■ Exercise requirements ■
From the data that follows, set down exactly the lines from the one with "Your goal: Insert" through the one with "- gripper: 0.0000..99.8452", counting both. Pictures stay out.

Stored items from a collection
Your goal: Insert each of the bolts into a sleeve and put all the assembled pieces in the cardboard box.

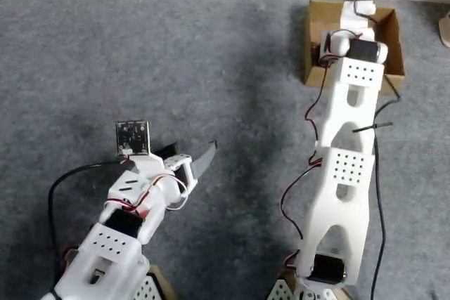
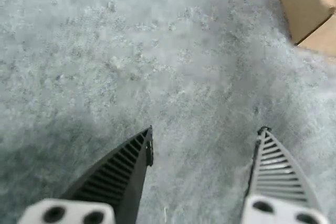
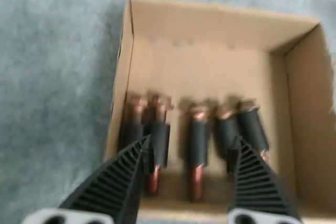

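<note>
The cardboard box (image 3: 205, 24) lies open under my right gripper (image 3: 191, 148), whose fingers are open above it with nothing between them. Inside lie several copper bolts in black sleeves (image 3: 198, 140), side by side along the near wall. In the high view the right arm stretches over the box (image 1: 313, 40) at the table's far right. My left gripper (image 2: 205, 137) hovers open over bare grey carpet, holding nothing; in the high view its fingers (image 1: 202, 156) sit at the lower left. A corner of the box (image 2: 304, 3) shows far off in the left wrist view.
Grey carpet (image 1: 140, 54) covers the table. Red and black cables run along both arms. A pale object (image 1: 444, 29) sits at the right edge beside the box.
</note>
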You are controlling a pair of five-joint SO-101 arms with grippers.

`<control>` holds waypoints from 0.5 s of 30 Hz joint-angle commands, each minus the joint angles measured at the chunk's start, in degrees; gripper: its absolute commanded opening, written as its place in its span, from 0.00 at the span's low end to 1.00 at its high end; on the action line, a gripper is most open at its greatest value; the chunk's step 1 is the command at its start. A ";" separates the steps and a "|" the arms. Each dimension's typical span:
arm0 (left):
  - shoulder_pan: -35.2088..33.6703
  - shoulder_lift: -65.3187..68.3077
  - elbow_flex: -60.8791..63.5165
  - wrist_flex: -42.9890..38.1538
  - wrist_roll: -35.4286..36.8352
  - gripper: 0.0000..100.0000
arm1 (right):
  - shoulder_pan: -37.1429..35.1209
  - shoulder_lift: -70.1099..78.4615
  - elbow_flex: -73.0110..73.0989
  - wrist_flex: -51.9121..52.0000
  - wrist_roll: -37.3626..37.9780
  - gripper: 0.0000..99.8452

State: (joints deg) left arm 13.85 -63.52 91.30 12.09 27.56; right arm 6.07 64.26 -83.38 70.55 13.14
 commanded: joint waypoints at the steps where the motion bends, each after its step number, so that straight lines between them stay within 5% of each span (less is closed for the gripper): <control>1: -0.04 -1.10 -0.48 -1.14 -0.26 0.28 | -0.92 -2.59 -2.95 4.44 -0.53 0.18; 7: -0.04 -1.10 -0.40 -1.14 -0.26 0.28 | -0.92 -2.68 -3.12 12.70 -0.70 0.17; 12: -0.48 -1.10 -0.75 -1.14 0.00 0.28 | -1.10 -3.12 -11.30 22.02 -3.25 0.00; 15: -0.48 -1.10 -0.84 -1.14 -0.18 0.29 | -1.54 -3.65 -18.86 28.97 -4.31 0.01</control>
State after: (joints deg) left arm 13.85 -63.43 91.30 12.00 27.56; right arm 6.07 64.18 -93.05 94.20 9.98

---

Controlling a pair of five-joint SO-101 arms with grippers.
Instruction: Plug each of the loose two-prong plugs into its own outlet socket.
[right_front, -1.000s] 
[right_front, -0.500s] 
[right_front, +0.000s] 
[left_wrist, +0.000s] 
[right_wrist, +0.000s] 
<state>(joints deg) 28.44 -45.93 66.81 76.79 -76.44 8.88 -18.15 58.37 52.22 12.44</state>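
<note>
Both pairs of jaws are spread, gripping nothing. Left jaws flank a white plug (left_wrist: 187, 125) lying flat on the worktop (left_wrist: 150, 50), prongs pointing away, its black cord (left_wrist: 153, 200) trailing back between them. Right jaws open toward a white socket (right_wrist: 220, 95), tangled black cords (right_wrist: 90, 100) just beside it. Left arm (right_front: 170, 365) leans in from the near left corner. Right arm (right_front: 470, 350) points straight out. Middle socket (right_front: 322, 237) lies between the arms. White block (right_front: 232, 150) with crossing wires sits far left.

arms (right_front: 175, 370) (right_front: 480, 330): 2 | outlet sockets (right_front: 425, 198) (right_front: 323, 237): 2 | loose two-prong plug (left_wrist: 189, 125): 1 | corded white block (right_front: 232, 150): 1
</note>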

■ Written reply ■
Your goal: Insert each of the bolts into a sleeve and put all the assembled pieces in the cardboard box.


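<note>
The cardboard box (image 3: 205, 24) lies open under my right gripper (image 3: 191, 148), whose fingers are open above it with nothing between them. Inside lie several copper bolts in black sleeves (image 3: 198, 140), side by side along the near wall. In the high view the right arm stretches over the box (image 1: 313, 40) at the table's far right. My left gripper (image 2: 205, 137) hovers open over bare grey carpet, holding nothing; in the high view its fingers (image 1: 202, 156) sit at the lower left. A corner of the box (image 2: 304, 3) shows far off in the left wrist view.
Grey carpet (image 1: 140, 54) covers the table. Red and black cables run along both arms. A pale object (image 1: 444, 29) sits at the right edge beside the box.
</note>
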You are controlling a pair of five-joint SO-101 arms with grippers.

`<control>` holds waypoints from 0.5 s of 30 Hz joint-angle commands, each minus the joint angles measured at the chunk's start, in degrees; gripper: its absolute commanded opening, written as its place in its span, from 0.00 at the span's low end to 1.00 at its high end; on the action line, a gripper is most open at its greatest value; the chunk's step 1 is the command at its start. A ";" separates the steps and a "|" the arms. Each dimension's typical span:
arm0 (left):
  - shoulder_pan: -35.2088..33.6703
  - shoulder_lift: -65.3187..68.3077
  - elbow_flex: -60.8791..63.5165
  - wrist_flex: -42.9890..38.1538
  - wrist_roll: -35.4286..36.8352
  - gripper: 0.0000..100.0000
arm1 (right):
  - shoulder_pan: -37.1429..35.1209
  - shoulder_lift: -70.1099..78.4615
  - elbow_flex: -73.0110..73.0989
  - wrist_flex: -51.9121..52.0000
  - wrist_roll: -37.3626..37.9780
  - gripper: 0.0000..99.8452

Nothing remains to be added to the response.